Goal of the exercise:
If a line in the listing below contains "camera", return that line.

Entries supplied:
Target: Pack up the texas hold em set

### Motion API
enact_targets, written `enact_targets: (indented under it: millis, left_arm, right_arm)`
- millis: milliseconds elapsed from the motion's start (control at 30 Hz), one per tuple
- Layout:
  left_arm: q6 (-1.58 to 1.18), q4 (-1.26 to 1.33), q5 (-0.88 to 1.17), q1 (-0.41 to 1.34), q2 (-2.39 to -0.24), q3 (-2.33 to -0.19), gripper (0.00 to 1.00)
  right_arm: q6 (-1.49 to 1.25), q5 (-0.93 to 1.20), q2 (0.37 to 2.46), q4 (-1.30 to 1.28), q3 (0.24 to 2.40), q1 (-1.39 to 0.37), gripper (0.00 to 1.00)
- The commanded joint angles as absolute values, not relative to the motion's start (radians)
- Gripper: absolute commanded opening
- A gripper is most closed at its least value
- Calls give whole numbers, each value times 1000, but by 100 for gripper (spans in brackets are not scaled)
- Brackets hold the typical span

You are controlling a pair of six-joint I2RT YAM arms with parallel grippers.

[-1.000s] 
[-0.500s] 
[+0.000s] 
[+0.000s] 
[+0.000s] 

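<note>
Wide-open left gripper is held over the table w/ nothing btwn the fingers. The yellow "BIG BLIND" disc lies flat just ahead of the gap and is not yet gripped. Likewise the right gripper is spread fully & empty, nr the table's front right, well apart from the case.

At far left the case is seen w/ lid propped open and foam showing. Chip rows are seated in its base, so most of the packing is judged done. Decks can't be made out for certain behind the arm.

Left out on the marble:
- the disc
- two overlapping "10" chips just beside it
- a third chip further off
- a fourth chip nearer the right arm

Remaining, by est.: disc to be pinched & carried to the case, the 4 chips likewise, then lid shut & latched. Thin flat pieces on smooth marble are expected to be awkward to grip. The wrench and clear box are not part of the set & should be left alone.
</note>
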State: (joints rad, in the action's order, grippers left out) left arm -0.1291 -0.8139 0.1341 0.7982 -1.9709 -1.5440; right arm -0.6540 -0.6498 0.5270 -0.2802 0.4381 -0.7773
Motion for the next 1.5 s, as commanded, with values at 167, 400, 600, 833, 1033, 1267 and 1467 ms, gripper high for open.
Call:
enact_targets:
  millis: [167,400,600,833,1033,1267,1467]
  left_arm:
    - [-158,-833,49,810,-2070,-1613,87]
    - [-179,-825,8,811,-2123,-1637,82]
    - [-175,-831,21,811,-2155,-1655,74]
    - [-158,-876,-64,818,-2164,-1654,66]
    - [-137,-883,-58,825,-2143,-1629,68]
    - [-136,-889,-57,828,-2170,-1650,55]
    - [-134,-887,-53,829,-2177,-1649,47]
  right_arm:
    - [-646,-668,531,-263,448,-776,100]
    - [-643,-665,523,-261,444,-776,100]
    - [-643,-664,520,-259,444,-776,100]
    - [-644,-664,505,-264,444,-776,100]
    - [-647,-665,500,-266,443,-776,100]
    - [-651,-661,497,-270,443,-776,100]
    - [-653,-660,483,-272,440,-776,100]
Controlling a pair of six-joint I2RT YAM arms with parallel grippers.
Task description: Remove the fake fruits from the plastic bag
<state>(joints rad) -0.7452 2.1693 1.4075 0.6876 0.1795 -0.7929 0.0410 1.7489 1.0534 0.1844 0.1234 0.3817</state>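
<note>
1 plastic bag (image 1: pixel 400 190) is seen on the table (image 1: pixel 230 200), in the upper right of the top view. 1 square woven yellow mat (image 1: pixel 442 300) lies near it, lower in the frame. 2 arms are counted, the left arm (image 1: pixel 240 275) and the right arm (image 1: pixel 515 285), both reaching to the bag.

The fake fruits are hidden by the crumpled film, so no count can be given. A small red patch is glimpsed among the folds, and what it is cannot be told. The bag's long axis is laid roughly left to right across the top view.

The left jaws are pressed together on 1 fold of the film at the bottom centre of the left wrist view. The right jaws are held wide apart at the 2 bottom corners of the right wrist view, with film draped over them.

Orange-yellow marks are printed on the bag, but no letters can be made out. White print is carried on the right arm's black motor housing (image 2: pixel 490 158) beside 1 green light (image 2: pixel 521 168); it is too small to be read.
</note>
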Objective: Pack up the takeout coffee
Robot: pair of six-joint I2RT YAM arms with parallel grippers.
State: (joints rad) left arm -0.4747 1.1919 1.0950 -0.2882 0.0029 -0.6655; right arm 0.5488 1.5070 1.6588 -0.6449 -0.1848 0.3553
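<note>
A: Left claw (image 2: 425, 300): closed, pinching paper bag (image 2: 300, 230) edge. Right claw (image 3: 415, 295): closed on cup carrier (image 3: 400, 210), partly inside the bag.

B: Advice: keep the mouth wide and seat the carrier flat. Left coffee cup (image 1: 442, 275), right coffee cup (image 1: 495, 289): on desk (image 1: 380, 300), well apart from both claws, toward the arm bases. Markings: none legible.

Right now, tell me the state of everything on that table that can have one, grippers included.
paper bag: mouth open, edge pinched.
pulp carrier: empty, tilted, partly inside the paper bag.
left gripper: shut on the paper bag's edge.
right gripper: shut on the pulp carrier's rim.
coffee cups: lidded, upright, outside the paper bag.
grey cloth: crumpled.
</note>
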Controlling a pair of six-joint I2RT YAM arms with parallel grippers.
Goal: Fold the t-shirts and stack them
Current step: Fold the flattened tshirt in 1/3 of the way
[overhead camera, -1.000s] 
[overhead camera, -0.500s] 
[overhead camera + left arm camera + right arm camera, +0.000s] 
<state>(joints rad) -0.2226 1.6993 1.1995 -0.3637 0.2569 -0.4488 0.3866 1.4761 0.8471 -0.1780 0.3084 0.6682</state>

Result of this task:
[overhead camera, -1.000s] 
[overhead camera, -0.500s] 
[overhead camera + left arm camera + right arm camera, +0.000s] 

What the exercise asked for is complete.